◆ **DATA BELOW**:
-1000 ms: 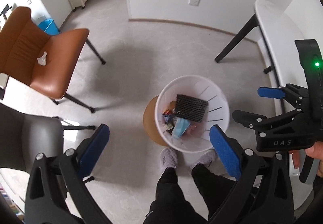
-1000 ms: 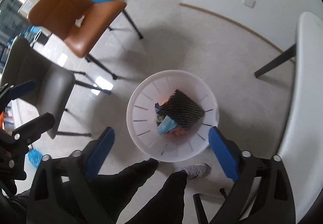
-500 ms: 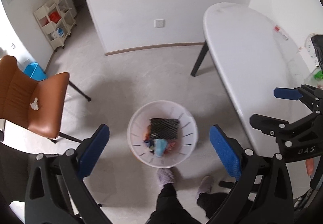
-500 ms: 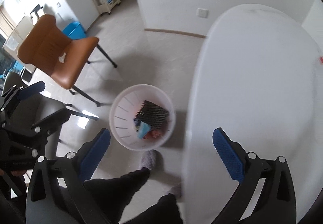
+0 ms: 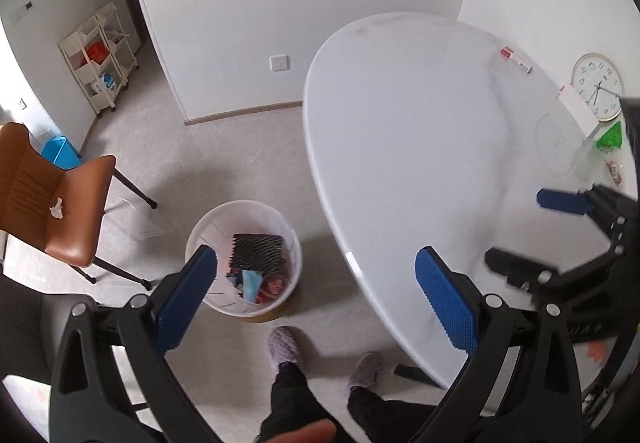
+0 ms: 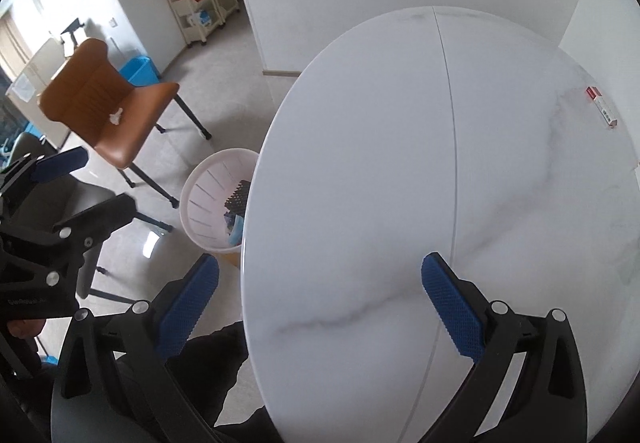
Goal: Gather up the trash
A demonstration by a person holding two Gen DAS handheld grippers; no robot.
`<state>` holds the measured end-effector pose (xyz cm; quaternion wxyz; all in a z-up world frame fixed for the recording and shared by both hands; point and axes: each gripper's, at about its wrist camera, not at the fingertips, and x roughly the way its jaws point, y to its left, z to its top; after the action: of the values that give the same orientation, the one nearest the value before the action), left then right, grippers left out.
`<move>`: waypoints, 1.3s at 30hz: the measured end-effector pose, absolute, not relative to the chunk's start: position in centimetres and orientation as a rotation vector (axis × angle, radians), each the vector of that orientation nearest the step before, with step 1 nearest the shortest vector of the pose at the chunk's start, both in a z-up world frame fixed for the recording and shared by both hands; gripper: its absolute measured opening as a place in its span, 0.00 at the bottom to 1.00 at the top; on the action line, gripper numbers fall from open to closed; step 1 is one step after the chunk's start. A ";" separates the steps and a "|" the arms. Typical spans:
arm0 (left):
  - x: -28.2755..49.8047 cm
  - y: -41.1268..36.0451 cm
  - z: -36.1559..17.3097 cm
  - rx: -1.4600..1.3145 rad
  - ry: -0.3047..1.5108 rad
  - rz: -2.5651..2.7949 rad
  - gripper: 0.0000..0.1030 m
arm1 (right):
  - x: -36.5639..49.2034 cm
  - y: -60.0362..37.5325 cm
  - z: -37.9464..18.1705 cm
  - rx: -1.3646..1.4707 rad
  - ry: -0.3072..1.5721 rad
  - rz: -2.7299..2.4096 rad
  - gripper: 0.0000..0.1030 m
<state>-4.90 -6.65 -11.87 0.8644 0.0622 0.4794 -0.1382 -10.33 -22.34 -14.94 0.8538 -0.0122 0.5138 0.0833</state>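
Observation:
A white trash basket (image 5: 208, 231) (image 6: 208, 183) stands on the floor beside the table, holding black mesh packaging (image 5: 256, 252) and mixed wrappers. My left gripper (image 5: 316, 303) hangs open and empty high above the floor, between basket and table edge. My right gripper (image 6: 320, 307) is open and empty above the near end of the white marble table (image 6: 400, 163). A crumpled white paper (image 5: 56, 208) (image 6: 116, 117) lies on the brown chair (image 5: 60, 203). A red-and-white small box (image 6: 602, 107) (image 5: 516, 60) lies at the table's far side. Green-topped clear packaging (image 5: 600, 147) sits at the table's right.
A clock (image 5: 597, 87) leans at the table's right edge. A grey chair (image 6: 84, 203) stands near the basket. A shelf cart (image 5: 102, 63) and a blue bin (image 5: 60, 153) are at the far left. The person's slippered feet (image 5: 286, 347) are on the floor below.
Both grippers have risen and swung right, away from over the basket; the table now fills much of both views. Both stay open and empty.

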 end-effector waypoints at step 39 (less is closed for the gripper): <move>-12.1 -5.8 6.1 -0.014 0.682 0.049 0.92 | -15.9 -24.1 0.3 -0.033 0.695 0.308 0.98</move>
<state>-12.09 -5.78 6.13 0.9422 -0.0068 0.3342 0.0240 -15.86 -24.07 0.34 0.9284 -0.0161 0.3393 0.1505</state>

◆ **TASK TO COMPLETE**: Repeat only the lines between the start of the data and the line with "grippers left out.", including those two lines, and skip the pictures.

◆ **WRITTEN REPLY**:
-1000 ms: 
-1000 ms: 
-500 ms: 
-500 ms: 
+0 ms: 
+0 ms: 
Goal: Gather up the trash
A demonstration by a person holding two Gen DAS handheld grippers; no robot.
`<state>` holds the measured end-effector pose (xyz cm; quaternion wxyz; all in a z-up world frame fixed for the recording and shared by both hands; point and axes: each gripper's, at about its wrist camera, not at the fingertips, and x roughly the way its jaws point, y to its left, z to its top; after the action: of the values that give the same orientation, the one nearest the value before the action), left then right, grippers left out.

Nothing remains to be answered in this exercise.